The Argyle ISD board of trustees discussed staff raises for fiscal year 2024-25 at a May 22 meeting.

In an effort to increase retention and to offset an average 9%-10% increase in insurance rates, AISD looks to join surrounding Dallas-Fort Worth districts in proposing new compensation packages, Deputy Superintendent Chris Daniel said.

The details

The district is considering three options for next year’s compensation plan.
  • Option 1: A plan that includes no additional funds for staff raises
  • Option 2: A plan with a percent of midpoint increase
  • Option 3: A plan with a one-time payment
The one-time pay increase is paid outside of the normal salary schedule but does not bind the district to continue to pay the increase in years to come, Daniel said. The district is waiting on Texas Association of School Boards data to determine which midpoint percent raise to pursue.

First-year teachers in AISD started at $59,500 in FY 2023-24 compared to $61,150 in Coppell ISD and $60,850 in Lewisville ISD, which ranked first and second, respectively, in the top 10 surrounding districts, according to district data. Applicants with experience who transfer to the district have different starting salaries. If the district selects the option without staff raises, the starting salary for first-year teachers would need to be decreased so they are not making the same amount as second-year teachers, Daniel said.


Option 2 would cost between $500,000 and $1.6 million depending on the percent increase, and Option 3 is estimated between $500,000 and $700,000 depending on the amount of the one-time payment and the employee category, according to district documents.

Also of note

The district’s compensation plans can be funded either through state funding increases or using reserved funds. However, due to stagnant state funding from the Legislature and facing a continued budget shortfall of over $4 million, the district may need to pursue alternative funding avenues to cover the cost of raises, Daniel said.
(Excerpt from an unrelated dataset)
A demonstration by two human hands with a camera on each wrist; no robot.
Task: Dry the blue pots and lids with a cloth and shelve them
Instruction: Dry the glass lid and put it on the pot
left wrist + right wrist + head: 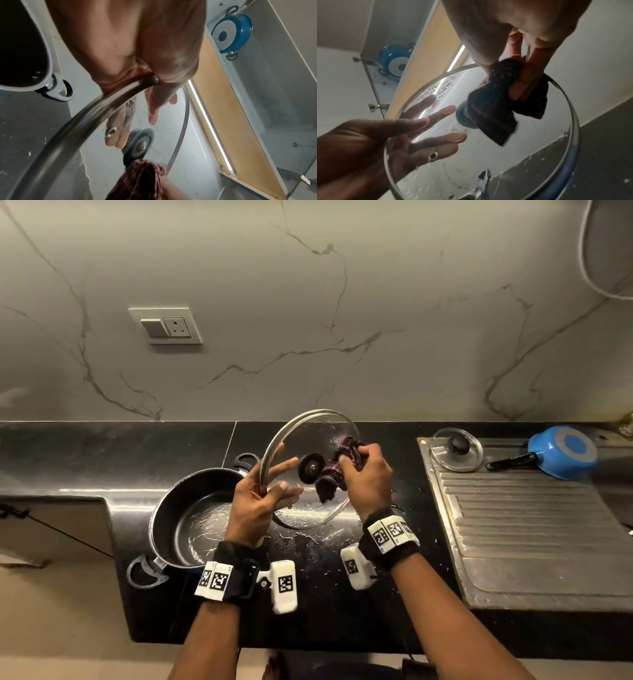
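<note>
A large glass lid (318, 436) with a steel rim and a black knob (311, 468) is held tilted above the black counter. My left hand (274, 477) pinches its rim (85, 115), thumb on one face and spread fingers (436, 140) on the other. My right hand (363, 463) grips a bunched dark maroon cloth (334, 474) and presses it on the glass beside the knob (491, 108). Water drops show on the glass. The big pot (191, 508), dark inside, stands on the counter under my left wrist. Another blue pot (229, 33) sits upside down on a shelf overhead (393, 60).
On the steel drainboard (534, 529) at the right lie a small glass lid (456, 449) and an upturned blue saucepan (561, 451). Water is splashed on the counter below the lid. A switch and socket plate (165, 325) is on the marble wall.
</note>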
One option could be through calling a voter-approval tax rate election, or VATRE, in November to increase the maintenance and operation tax rate, Daniel said. The district has not called a VATRE since 2012.


Looking ahead

District officials will present the three options for board approval at the June meeting, Daniel said. By then, more exact figures will be available on the percentage raise and one-time payment options.

District officials hope to provide raises without depleting the fund balance too much in the hopes that the Legislature will increase the basic allotment, board President Sam Slaton said.

“We want to be competitive; we want to be able to retain; we want to hire the best talent, and we want people to have a wage that they can live on,” Slaton said.